What the exercise asks -
When you reach the line in the listing below that contains "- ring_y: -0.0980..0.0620", begin returning lines exactly as written, and stop after the line that contains "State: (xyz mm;". Return no other lines.

Data segment -
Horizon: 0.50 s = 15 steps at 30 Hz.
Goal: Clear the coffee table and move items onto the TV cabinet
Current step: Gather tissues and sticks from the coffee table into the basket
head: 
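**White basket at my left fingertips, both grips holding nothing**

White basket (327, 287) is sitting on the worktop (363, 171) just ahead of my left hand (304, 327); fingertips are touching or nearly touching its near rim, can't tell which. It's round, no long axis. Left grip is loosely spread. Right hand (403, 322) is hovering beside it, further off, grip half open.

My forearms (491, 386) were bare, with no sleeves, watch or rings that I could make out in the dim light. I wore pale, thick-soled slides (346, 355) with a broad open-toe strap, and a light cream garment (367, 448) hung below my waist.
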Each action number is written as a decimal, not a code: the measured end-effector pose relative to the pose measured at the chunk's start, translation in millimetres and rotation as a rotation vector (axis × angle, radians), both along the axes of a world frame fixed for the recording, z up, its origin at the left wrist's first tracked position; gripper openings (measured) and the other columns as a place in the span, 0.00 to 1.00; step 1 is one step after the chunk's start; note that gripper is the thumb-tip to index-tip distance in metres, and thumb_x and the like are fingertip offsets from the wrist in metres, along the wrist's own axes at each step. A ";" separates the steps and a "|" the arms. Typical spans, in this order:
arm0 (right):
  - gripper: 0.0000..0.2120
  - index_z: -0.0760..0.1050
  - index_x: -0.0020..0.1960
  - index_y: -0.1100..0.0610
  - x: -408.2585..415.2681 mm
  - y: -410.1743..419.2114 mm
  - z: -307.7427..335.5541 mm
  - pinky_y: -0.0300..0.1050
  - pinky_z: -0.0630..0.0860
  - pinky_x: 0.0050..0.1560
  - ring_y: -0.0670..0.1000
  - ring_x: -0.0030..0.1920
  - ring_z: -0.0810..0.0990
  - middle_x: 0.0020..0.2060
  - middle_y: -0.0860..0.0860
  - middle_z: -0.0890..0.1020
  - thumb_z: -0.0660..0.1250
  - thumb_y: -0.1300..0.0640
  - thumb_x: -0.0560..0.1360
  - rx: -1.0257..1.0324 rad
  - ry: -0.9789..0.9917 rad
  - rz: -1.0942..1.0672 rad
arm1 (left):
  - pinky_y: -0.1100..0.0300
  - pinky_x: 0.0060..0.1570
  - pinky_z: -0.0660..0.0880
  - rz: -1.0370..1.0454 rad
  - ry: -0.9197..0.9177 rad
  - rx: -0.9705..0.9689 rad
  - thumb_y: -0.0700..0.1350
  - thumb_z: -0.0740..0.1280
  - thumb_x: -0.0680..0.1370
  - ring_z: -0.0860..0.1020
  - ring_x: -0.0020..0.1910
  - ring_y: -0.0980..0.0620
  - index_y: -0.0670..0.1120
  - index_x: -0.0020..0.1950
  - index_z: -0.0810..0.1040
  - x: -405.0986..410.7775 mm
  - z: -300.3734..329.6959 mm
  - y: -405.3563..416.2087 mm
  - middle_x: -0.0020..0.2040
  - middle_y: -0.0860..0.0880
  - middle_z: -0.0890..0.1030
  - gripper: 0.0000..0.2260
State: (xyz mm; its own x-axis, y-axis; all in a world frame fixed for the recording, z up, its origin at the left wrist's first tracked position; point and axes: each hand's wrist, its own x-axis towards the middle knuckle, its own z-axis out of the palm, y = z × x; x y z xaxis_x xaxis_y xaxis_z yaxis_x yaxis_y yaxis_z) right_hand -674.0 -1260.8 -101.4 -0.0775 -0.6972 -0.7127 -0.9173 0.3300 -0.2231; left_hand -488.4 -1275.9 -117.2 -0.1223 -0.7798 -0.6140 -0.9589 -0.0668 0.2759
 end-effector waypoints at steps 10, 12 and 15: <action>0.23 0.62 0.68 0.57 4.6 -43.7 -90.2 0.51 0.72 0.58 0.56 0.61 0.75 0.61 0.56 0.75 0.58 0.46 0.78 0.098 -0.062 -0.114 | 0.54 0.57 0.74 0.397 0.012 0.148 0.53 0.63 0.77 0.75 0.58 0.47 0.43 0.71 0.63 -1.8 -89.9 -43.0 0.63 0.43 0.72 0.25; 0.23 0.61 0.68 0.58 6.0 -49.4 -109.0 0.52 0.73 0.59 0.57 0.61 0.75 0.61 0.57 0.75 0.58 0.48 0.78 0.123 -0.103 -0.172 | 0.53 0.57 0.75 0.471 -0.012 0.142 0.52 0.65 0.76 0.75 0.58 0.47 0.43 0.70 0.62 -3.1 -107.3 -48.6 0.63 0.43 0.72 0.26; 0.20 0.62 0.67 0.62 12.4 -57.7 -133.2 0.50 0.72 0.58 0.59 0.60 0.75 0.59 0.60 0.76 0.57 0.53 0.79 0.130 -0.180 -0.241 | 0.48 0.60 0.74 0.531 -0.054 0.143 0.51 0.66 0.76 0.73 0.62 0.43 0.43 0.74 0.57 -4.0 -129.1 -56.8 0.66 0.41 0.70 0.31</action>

Expected output -
  - ring_y: -0.0980..0.0620
  - index_y: -0.0670..0.1120
  - index_x: -0.0020..0.1950
  - index_z: -0.0810..0.1040
  - x: -405.0986..410.7775 mm
  - z: -300.3734..329.6959 mm
  - y: -405.3563..416.2087 mm
  - middle_x: -0.0020..0.2040
  - middle_y: -0.0860..0.0880
  - middle_z: -0.0890..0.1030
  - gripper: 0.0000..0.2260
State: (xyz mm; its own x-axis, y-axis; all in a world frame fixed for the recording, z up, its origin at the left wrist's first tracked position; point and axes: each hand's wrist, its own x-axis towards the middle knuckle, its own z-axis out of the palm, y = z × x; x y z xaxis_x xaxis_y xaxis_z yaxis_x yaxis_y yaxis_z) right_hand -674.0 -1260.8 -101.4 -0.0775 -0.6972 -0.7127 -0.9173 0.3300 -0.2231; left_hand -488.4 -1275.9 -117.2 -0.1223 -0.7798 -0.6140 -0.9589 -0.0668 0.2759

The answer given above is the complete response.